Tuesday, September 11, 2007

11 ix 07: Patriot Day

Well, we are a week into "Overview of Philosophy", and so far I am pleased with the progress of the course. Unusually for me, I have chosen not to require any texts for this course. Instead, the students are asked to contemplate and research on their own, with minimal reference to existing schools of thought (unless individual students happen to be participants in some school or other).

What I find excellent about these classes is that most of the students are engaged. I am striving mightily -- I don't know how much the students grasp the strain I am experiencing -- NOT to give answers, although surely we are at a point in the process where I could give answers, and perfectly good ones, too. Rather, I hope to be a light guide to the students' own discovery and organization.

I must resign myself in this to the notion that we will not "cover" much. But in respect of gaining technical skills and experience in thinking clearly, so far this course is promising.

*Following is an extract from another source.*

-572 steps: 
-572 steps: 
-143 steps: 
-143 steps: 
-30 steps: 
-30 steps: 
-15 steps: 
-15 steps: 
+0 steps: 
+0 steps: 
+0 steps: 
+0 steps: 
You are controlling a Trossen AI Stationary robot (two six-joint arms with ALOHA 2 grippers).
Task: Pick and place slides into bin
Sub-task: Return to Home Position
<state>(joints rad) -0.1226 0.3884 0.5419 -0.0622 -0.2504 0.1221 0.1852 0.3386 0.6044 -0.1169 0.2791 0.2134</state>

Our first class sessions have been spent in the business of defining philosophy as a subject field. "What is philosophy?" I asked. "What will we be studying in this course?" The basic answer we reached for that is that philosophy is the business of asking questions -- but the questions philosophy raises are of a special sort. Questions may be "philosophical", that is, those raised in a philosophical context, or "non-philosophical".

I asked students to prepare lists of philosophical questions. We then examined these questions, first, to determine whether we agreed generally as to the sort of questions which are "philosophical", and second, to determine what commonalities those questions demonstrate. We considered both philosophical questions and "non-philosophical questions".

Non-philosophical questions, we concluded, are those which admit to answers, even if we do not know the answers ourselves. Furthermore, the answers of non-philosophical questions are fact.

Philosophical questions point to further questions, because the answers one gains to philosophical questions are "debatable", founded in values and principles, not always in observed phenomena...

So, we find that philosophy is "about" philosophical questioning, and philosophical questioning is questioning which leads to further questioning. But what is the "point" of this? Why engage in philosophy? Where does philosophy lead?

These are the questions we must engage next.